● **The problem**: The answer must consist of every line in the data that contains "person".

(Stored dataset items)
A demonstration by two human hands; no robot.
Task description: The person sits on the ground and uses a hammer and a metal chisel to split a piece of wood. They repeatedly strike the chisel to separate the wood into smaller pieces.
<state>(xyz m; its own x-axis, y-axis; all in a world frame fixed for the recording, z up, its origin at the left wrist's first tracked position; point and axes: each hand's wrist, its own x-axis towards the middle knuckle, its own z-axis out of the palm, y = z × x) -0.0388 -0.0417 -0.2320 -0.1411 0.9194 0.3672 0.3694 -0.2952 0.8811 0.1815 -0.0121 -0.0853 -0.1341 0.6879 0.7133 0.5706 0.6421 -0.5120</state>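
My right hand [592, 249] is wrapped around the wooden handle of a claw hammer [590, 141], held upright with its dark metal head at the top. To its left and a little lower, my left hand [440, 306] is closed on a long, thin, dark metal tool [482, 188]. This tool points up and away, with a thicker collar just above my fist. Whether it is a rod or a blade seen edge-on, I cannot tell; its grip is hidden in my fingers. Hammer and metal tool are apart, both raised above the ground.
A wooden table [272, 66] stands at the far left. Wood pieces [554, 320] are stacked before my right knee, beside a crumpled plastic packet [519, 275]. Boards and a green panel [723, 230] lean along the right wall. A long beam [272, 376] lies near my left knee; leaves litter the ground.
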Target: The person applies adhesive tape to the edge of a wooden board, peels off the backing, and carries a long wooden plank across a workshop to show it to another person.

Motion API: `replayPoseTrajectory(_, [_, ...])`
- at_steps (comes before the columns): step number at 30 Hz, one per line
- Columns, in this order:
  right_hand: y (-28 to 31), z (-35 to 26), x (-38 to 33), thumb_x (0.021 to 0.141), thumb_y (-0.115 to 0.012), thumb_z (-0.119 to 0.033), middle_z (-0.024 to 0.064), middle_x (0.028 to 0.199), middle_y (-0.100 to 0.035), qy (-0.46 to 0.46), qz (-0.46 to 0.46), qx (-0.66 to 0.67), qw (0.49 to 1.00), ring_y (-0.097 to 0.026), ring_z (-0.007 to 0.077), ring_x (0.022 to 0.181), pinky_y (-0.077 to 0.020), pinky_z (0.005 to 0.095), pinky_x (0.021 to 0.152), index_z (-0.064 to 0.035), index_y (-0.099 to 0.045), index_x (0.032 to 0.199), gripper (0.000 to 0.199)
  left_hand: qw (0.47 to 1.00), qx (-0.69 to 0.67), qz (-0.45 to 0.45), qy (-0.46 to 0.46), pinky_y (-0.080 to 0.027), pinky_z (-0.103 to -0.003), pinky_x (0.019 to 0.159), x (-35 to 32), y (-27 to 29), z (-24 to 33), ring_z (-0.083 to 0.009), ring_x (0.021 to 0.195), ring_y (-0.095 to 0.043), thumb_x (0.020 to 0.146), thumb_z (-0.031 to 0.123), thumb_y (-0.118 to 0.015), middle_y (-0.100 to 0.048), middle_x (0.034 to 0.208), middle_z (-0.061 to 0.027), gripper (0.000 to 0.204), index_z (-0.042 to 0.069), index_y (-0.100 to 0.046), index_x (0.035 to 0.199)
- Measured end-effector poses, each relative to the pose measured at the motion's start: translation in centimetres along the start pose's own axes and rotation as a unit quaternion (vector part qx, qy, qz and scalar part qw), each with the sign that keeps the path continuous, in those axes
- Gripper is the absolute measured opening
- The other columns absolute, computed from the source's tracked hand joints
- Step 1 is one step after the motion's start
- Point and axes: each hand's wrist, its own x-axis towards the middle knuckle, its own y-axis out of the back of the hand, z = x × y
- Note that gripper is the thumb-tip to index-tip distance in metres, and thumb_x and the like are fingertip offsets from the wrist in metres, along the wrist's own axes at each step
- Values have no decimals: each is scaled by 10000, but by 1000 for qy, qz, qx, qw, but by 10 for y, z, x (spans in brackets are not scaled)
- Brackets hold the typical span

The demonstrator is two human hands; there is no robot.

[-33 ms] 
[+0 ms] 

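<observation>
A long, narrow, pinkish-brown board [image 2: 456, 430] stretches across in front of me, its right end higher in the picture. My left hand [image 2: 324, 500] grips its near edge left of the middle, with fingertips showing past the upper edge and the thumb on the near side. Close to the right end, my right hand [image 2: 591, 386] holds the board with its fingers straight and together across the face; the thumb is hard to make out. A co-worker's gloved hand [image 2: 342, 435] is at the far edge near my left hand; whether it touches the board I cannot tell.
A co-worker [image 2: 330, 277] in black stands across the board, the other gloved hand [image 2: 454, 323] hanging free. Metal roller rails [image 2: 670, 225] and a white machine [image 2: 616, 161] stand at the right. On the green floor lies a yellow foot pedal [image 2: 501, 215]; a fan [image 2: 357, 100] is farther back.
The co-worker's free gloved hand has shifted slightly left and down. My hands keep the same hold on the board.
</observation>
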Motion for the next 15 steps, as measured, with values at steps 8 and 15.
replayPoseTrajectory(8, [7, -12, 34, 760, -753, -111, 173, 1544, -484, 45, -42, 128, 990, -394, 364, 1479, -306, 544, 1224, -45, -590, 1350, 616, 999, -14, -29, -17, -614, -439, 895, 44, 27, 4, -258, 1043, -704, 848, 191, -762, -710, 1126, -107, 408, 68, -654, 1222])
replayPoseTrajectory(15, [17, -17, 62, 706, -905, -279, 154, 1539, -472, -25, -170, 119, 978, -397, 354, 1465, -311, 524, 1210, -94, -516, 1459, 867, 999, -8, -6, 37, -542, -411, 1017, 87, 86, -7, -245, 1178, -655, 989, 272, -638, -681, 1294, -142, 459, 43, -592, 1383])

● **Answer area**:
Task description: The person sits on the ground and uses a hammer and a metal chisel to split a piece of wood. They repeatedly strike the chisel to separate the wood into smaller pieces.
Target: The person applies adhesive tape to the edge of a wooden board, peels off the backing, and carries a long wooden plank across a workshop to show it to another person.

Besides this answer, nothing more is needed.